+++ PROVIDED ENTRIES

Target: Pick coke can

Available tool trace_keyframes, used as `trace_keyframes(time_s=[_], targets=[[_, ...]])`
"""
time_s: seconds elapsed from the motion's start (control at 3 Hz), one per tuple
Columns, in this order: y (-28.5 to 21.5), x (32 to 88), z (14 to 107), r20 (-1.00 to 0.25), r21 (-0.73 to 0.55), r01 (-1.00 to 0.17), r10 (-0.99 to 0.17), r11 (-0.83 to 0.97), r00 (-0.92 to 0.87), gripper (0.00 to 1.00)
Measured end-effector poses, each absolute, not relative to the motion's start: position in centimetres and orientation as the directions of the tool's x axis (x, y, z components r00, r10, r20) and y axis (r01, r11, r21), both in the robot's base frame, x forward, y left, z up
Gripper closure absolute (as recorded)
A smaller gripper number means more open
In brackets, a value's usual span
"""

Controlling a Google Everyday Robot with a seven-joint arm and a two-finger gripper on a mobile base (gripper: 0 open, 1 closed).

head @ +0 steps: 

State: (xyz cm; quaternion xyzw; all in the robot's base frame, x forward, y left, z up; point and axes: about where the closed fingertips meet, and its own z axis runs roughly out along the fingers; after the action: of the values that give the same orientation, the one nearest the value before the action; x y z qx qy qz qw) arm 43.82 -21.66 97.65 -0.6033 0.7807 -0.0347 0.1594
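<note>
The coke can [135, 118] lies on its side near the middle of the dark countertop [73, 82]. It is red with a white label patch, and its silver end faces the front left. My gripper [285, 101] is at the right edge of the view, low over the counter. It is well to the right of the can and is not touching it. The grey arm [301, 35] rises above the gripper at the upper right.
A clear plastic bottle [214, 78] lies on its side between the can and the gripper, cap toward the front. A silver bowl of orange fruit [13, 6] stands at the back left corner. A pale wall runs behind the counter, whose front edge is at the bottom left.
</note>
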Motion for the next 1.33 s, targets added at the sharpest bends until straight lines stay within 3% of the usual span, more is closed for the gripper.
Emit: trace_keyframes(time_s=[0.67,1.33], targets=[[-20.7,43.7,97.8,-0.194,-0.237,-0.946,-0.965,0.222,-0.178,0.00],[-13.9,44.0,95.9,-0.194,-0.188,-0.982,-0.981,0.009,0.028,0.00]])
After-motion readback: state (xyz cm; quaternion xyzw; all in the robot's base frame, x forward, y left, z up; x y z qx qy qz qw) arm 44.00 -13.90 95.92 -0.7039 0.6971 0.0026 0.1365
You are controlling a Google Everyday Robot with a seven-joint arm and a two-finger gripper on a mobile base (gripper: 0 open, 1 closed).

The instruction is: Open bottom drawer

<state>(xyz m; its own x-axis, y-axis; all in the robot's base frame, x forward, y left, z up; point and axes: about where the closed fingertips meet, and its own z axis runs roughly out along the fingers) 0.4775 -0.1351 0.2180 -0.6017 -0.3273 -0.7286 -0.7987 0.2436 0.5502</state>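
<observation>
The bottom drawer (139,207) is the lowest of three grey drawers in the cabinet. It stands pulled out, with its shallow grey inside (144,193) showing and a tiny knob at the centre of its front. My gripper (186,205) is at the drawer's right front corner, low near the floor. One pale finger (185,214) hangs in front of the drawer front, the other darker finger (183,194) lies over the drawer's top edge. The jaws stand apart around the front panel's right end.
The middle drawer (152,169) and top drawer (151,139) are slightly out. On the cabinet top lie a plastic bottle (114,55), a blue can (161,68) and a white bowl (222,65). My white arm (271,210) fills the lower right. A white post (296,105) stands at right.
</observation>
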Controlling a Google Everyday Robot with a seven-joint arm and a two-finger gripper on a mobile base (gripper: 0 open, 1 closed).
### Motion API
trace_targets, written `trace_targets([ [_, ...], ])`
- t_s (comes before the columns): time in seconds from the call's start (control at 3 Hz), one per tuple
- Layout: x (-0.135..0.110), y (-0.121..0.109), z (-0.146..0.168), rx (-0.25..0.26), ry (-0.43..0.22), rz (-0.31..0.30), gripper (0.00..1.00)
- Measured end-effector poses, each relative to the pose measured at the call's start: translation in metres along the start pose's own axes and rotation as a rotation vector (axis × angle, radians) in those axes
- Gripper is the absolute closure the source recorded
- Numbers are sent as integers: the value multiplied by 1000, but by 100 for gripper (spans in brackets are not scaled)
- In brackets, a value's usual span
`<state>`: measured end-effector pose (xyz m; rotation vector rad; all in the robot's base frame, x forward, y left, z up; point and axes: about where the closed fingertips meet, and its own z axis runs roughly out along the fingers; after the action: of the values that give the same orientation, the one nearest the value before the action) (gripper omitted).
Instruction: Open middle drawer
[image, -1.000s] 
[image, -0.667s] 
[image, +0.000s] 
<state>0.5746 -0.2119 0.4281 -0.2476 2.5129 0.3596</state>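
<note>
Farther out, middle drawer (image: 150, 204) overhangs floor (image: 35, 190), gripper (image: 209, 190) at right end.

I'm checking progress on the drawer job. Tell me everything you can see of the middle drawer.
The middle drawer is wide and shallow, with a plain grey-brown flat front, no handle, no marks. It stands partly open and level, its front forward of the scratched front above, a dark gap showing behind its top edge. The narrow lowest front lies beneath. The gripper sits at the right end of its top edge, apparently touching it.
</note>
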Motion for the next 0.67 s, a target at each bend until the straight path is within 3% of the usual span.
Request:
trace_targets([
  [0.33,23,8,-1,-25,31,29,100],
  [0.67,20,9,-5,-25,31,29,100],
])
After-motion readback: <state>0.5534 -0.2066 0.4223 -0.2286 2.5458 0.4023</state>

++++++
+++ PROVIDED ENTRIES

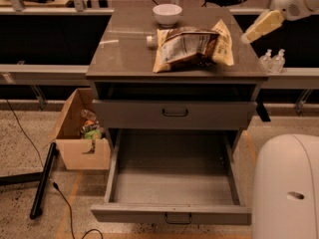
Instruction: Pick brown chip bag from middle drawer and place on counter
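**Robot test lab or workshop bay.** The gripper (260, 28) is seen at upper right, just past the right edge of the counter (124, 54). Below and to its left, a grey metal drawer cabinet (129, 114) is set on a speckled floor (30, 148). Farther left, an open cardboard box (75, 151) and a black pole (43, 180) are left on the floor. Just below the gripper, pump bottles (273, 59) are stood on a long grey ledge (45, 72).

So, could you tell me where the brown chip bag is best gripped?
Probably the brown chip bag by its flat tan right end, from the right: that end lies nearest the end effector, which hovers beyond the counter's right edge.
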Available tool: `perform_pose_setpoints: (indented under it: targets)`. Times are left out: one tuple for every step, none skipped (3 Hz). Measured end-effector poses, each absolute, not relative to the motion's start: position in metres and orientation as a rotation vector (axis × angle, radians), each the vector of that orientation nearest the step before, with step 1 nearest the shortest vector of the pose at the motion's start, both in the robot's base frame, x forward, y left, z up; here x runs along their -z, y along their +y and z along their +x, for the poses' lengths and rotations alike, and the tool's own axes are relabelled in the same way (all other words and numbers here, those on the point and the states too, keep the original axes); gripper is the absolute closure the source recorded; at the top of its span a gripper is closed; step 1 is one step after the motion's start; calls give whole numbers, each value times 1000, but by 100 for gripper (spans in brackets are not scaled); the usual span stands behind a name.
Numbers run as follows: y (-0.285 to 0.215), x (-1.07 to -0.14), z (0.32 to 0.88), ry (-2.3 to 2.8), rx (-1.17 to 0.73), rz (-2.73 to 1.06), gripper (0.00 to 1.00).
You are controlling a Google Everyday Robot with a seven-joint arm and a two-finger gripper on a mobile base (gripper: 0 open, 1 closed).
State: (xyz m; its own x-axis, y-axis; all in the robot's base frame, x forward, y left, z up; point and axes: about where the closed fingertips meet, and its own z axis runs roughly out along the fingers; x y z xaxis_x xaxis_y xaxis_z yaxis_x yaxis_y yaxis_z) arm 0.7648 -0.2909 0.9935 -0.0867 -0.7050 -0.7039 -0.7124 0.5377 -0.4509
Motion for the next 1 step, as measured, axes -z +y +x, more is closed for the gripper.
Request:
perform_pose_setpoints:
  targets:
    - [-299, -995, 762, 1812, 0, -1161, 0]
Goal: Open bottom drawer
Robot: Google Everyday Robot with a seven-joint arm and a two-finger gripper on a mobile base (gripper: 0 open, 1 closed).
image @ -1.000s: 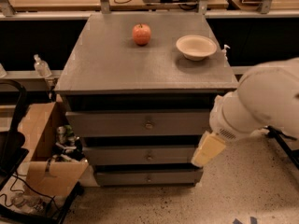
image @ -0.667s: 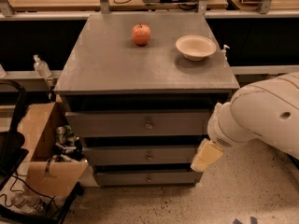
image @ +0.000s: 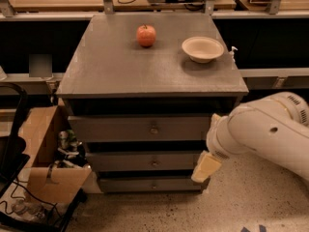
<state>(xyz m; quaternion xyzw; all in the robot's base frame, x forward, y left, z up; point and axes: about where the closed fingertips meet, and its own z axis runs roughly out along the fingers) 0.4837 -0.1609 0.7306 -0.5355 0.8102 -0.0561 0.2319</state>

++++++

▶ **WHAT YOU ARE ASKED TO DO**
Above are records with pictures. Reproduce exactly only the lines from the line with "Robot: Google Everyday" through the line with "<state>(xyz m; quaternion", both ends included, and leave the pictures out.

▶ **OUTPUT OF THE EXERCISE**
Robot: Google Everyday Robot with a seven-joint arm and a two-finger gripper on a mobile base (gripper: 0 open, 1 closed).
image @ -1.000s: 
image @ -0.667s: 
image @ +0.000s: 
<state>(xyz m; quaternion xyzw; all in the robot's base frame, x forward, y left, z up; point and axes: about where the closed fingertips meet, and its own z axis runs roughly out along the fingers) 0.4837 -0.1609 0.7306 -0.5355 0.8102 -0.0561 0.2319</state>

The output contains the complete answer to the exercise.